IF 0.9 Q3 MEDICINE, GENERAL & INTERNAL Pub Date : 2025-10-13 eCollection Date: 2025-01-01 DOI: 10.14744/SEMB.2025.63444
Mert Aydogan, Nermin Karaosmanoglu, Pinar Ozdemir Cetinkaya

Objectives: Alopecia areata (AA) is a common, chronic autoimmune disease that causes non-cicatricial hair loss. Its relapsing and remitting nature leads to the search for new, effective treatment options. The study aimed to evaluate the therapeutic efficacy of intralesional platelet-rich plasma (PRP) and intralesional steroid (ILS) injections in patients with AA.

Methods: A retrospective chart review was carried out from 2020-2021. A total of 75 patients with AA were included in the study. Thirty-six patients were treated with intralesional PRP, and 39 patients were treated with ILS injections for three sessions. The patients were evaluated with a hair pull test and SALT scores at months 0, 3, and 6.
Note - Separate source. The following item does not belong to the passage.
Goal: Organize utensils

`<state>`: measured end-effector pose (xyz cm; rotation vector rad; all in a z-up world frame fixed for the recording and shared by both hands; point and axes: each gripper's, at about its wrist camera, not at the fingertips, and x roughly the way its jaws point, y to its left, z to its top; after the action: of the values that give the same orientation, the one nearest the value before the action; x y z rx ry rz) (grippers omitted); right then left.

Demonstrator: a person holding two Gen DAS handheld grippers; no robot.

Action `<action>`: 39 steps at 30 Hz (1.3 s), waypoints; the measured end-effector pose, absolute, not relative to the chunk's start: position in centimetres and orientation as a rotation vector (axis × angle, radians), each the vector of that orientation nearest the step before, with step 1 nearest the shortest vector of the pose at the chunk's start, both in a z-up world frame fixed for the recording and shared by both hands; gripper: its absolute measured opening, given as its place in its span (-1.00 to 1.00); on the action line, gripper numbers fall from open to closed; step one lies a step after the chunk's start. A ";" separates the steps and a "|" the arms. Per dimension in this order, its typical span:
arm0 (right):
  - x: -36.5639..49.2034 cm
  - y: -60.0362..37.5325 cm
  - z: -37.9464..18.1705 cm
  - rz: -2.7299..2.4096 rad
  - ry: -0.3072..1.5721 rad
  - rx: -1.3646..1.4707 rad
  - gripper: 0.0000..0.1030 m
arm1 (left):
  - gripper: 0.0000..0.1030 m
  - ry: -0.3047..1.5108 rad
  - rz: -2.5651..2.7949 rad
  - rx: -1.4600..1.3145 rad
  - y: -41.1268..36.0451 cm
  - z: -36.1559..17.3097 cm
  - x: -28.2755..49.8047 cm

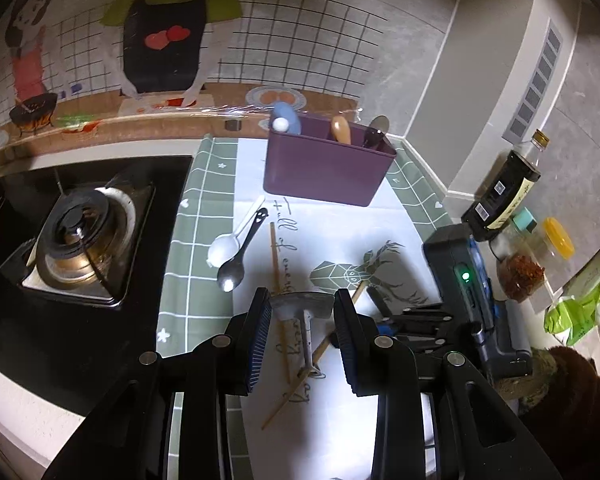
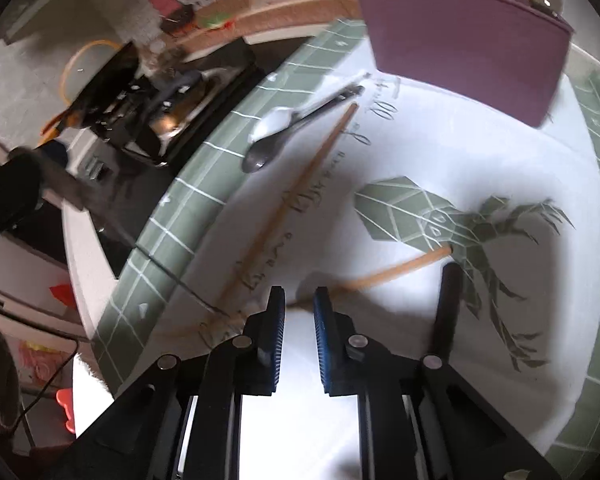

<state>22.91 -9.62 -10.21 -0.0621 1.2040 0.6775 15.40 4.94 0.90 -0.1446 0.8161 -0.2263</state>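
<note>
A purple utensil holder (image 1: 324, 164) stands at the back of the mat with several utensils in it; it also shows in the right wrist view (image 2: 464, 48). A white spoon (image 1: 230, 242) and a dark metal spoon (image 1: 236, 268) lie side by side on the mat. Two wooden chopsticks (image 1: 278, 280) lie crossed. A small metal spatula (image 1: 302, 308) lies between the fingers of my open left gripper (image 1: 302, 316), not gripped. My right gripper (image 2: 298, 316) is open with a narrow gap, just above a chopstick (image 2: 392, 272). A dark handle (image 2: 446, 308) lies to its right.
A gas stove (image 1: 80, 240) sits left of the green-and-white mat (image 1: 204, 200). A sauce bottle (image 1: 504, 192), spice jars (image 1: 520, 268) and a green bag (image 1: 580, 308) stand at the right. My right gripper's body (image 1: 460, 280) lies right of the left one.
</note>
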 end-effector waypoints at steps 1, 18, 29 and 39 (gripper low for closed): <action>22.8 -10.0 -10.1 0.664 1.215 -0.049 -0.68 | -0.36 0.815 -0.227 -0.149 5.1 0.9 15.4; 27.2 -7.4 -11.0 0.516 1.225 0.105 -0.85 | -0.36 0.822 -0.234 -0.219 6.7 0.5 15.1; 32.7 -12.7 -9.2 0.425 1.079 0.107 -0.93 | -0.36 0.827 -0.207 -0.238 7.8 0.6 15.0; 30.2 -15.4 -4.7 0.527 1.024 0.131 -0.83 | -0.36 0.789 -0.206 -0.174 6.2 1.8 17.6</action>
<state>30.25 -15.42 -4.74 0.1308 1.0240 0.5270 17.58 6.20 1.78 -0.1739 0.7892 -0.2056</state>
Results: Of 75 patients, the mean age of the PRP group was 34.33±10.61, and the mean age of the ILS group was 33.82±13.31 years. After three PRP or ILS therapy sessions, at 3. and 6. months, SALT 3 and SALT 6 scores were statistically significantly lower in the PRP group than in the ILS group (p=0.038, p<0.001, respectively). When the treatment response was evaluated at the end of the 6th month in the PRP group, there was no response in 2 (5.5%) patients, partial response in 1 (2.7%) patient, good response in 3 (8.4%) patients, and very good response in 30 (83.4%) patients. Only 2 (5.9%) patients had a clinical relapse in a 6-month period. Side effects were seen in 16 (44.4%) patients in the PRP group and 8 (20.5%) patients in the ILS group, and the frequency of side effects in the PRP group was statistically significantly higher than in the ILS group (p=0.026). However, the side effects of both groups were minor, such as itching, pain, burning, ecchymosis, and folliculitis.

Conclusion: PRP seems to be an effective and safe treatment option for limited patchy alopecia areata, but its superiority over ILS has not been fully demonstrated, making ILS still the first-line treatment.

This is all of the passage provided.